Эту форму — кусачую и тяжёлую, как доспехи, — Марко возненавидел с первого дня. Было непонятно, почему при жаре чуть не в тридцать градусов, надо приходить на занятия в суконном мундире и галстуке. Появись в таком виде в поселковой школе, весь народ полёг бы от хохота…

Ну ладно, Марко притерпелся. Потому что было в лицее и много интересного (тётушка не зря обещала). Полукруглые классы (аудитории!) с амфитеатрами скамеек и столов, с экранами и электронными досками. Компьютерные комнаты, где никаких очередей и графиков — садись и занимайся. Библиотека в двухэтажном зале, где всякого, даже первоклассника, встречали, как долгожданного гостя (может, потому, что «гостей» было немного, лицеисты больше «клеились» к мониторам)…

И учиться оказалось не труднее, чем дома. Ну, подумаешь, элементы высшей математики! В Фонарях директор Юрий Юрьевич тоже преподавал эти элементы (правда, не в обязательном порядке, а всем желающим). И желающих было немало.
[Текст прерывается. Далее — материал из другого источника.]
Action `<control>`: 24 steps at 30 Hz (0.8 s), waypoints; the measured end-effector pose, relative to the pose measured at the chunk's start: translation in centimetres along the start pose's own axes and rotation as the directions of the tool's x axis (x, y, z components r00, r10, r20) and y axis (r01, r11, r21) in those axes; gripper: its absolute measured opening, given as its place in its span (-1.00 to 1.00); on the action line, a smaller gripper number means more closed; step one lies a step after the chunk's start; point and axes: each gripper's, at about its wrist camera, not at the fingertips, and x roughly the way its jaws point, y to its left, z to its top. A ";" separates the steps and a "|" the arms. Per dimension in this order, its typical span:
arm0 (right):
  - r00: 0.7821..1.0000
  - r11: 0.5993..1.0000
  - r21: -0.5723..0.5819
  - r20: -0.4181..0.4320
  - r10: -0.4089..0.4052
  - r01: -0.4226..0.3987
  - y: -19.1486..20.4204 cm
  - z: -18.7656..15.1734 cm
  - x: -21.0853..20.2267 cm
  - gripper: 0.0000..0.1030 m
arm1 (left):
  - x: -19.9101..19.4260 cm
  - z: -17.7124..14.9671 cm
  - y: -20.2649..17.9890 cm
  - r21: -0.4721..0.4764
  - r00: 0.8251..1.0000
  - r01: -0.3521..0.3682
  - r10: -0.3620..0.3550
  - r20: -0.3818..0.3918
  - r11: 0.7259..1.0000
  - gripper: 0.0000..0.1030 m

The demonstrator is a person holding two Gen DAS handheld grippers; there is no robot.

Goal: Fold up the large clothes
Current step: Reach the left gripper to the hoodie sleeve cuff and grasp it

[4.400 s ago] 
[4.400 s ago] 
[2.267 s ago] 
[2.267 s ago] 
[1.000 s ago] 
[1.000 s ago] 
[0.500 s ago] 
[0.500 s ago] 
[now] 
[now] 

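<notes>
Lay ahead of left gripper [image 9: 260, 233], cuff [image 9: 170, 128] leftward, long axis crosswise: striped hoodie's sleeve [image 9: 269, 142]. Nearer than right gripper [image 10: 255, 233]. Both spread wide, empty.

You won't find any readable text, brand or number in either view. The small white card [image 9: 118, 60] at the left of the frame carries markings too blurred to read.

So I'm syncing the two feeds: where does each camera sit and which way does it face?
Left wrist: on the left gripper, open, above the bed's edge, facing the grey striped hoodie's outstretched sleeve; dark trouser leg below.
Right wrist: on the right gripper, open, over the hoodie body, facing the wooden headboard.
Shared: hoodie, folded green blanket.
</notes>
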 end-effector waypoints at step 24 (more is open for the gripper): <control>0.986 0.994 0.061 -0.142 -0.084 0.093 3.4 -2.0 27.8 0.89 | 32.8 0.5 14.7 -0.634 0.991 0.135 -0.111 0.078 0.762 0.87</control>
А семиклассник Гаврик Вахта настолько преуспел в этой науке, что занял первое место на олимпиаде в Ново-Византийске (даже в газете писали). Марко никаких побед не одерживал, но тоже кое-что соображал в таких вопросах, Юрий Юрьевич его похваливал…

А вот с одноклассниками в столице он сходился туго. Вернее, никак не сходился. Нет, никто не отпихивал его откровенно, вражды не показывал — культурные люди всё-таки, лицеисты, — но…

В прежней школе всё было просто. Без хитростей и долгих обид. Могли ссориться, могли подраться (если один на один и силы примерно одинаковые), могли даже допекать дразнилками. Но если видели, что довели человека до слез, тут же отступали: «Ну, чего ты. мы же не по правде… Ладно, хлопцы, отдать якоря.